##### DATA BELOW
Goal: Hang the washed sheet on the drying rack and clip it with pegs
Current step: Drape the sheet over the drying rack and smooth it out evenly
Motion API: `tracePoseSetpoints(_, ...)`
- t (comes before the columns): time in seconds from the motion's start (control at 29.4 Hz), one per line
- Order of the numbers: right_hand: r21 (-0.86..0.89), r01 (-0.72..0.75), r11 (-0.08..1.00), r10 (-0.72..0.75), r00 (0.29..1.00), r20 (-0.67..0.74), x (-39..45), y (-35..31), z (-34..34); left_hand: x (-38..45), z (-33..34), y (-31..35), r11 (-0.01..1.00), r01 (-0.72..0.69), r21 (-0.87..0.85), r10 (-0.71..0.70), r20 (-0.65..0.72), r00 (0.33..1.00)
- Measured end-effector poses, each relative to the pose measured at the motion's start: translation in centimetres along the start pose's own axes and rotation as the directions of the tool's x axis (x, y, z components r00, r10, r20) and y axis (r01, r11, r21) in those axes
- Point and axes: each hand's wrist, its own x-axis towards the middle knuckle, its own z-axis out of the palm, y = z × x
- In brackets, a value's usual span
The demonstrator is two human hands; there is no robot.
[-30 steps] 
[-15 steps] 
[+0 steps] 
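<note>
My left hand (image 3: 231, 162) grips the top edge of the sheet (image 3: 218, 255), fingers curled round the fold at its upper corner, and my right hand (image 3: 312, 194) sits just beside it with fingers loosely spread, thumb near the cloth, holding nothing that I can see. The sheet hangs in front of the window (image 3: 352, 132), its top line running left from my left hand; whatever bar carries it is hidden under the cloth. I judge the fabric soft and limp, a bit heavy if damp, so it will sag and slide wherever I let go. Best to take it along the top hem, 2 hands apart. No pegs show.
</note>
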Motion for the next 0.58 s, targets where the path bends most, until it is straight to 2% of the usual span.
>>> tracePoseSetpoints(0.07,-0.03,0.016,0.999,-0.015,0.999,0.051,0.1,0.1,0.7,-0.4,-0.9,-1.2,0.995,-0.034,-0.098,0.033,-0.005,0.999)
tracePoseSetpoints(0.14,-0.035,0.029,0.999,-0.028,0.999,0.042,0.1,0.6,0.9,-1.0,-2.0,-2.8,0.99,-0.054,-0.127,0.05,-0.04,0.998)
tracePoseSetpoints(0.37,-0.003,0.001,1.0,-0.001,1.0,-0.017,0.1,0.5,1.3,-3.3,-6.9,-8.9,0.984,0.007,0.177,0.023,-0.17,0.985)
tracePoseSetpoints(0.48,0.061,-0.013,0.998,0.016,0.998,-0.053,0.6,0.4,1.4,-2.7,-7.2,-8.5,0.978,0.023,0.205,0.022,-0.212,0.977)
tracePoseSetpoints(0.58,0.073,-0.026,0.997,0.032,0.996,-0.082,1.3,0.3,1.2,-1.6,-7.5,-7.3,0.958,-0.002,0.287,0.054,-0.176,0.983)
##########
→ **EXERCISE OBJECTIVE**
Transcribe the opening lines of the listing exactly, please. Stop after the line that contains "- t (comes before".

→ **SOLUTION FOR THIS TASK**
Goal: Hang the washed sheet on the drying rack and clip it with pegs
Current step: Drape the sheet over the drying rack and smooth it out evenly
Motion API: `tracePoseSetpoints(_, ...)`
- t (comes before the columns): time in seconds from the motion's start (control at 29.4 Hz), one per line

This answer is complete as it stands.